The return trip was made via the calmer waters of the western Caribbean. While operating near Marathon, Fla., in early August, the opportunity the crew had been waiting for finally came along.
"CBP [Customs and Border Protection] spotted several go-fasters in the area. Word went out there were several targets of interest, and on patrol the Stiletto spotted one. The boat took off - that was a pretty good indication they weren't up to any good," Quarderer SAID.
"The go-fast tried to exploit its speed - that didn't work. They tried to exploit shallow waters - that didn't work." With the help of a Coast Guard helicopter and cutter, Stiletto eventually cornered the go-fast in shallow waters, and the embarked LEDET "apprehended the suspects." Stiletto returned to Norfolk on Aug. 9 and the crew was broken up. But the craft may again head south next year.
"We're going to start initial planning to look at that," Quarderer said. "There's a definite possibility that Stiletto will deploy to SouthCom in some capacity." And although Stiletto was never intended to be an operational prototype, the command might even eventually acquire the craft.

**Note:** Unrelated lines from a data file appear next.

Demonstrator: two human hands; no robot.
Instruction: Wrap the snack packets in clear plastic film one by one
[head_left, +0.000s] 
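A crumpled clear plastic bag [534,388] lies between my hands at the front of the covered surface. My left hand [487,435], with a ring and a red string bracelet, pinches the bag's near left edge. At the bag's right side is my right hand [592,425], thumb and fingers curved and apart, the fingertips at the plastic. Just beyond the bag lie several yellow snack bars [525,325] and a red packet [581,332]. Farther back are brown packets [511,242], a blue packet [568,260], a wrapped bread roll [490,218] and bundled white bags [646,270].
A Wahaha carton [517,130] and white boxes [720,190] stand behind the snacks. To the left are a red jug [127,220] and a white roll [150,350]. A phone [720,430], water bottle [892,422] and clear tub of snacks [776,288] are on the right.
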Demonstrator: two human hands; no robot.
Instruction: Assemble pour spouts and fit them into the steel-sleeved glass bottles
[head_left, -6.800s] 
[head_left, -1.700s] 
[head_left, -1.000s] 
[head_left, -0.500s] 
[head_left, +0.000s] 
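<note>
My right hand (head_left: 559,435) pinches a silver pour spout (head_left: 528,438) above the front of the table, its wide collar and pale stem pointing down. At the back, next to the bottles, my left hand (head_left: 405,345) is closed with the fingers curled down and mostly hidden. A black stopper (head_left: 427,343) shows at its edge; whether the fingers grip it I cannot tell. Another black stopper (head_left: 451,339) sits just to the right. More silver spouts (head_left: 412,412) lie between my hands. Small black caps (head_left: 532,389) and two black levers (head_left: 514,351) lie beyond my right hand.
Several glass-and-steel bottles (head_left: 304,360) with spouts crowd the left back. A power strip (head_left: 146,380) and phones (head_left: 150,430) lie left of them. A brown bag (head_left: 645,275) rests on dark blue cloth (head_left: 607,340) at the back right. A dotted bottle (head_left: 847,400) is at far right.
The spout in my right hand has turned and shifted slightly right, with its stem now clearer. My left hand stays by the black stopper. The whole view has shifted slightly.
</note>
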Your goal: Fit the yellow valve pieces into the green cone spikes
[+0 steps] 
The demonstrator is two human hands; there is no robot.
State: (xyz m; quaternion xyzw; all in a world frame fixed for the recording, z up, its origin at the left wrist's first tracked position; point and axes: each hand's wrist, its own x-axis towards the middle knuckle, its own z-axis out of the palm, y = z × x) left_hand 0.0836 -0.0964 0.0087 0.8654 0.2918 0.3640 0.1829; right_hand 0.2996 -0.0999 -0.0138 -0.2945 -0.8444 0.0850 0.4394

The Pentagon never intended to keep Stiletto for long, Hruska said. "We don't have a desire for a fleet of Stilettos. But at some point we need to transfer this asset, and SouthCom seems to have a pretty good plan." The agency, he added, "could be the Drug Enforcement Administration or the Border Patrol, or someone else in SouthCom."
For now, the vessel will continue to be available for testing, and Hruska is eager to hear from those who want to try out their gizmos. "The program is fully funded, so I don't charge anyone to use the boat", he said. "The business model is pretty simple - you get your people and your system to Norfolk on your dime, and once there we bear the expense."
"Stiletto allows us to reach out to small companies as well as big companies like Lockheed Martin," Hruska said. "But it's our intent to help the small businessperson who has a nifty concept but might not have the funding or expertise to do the testing."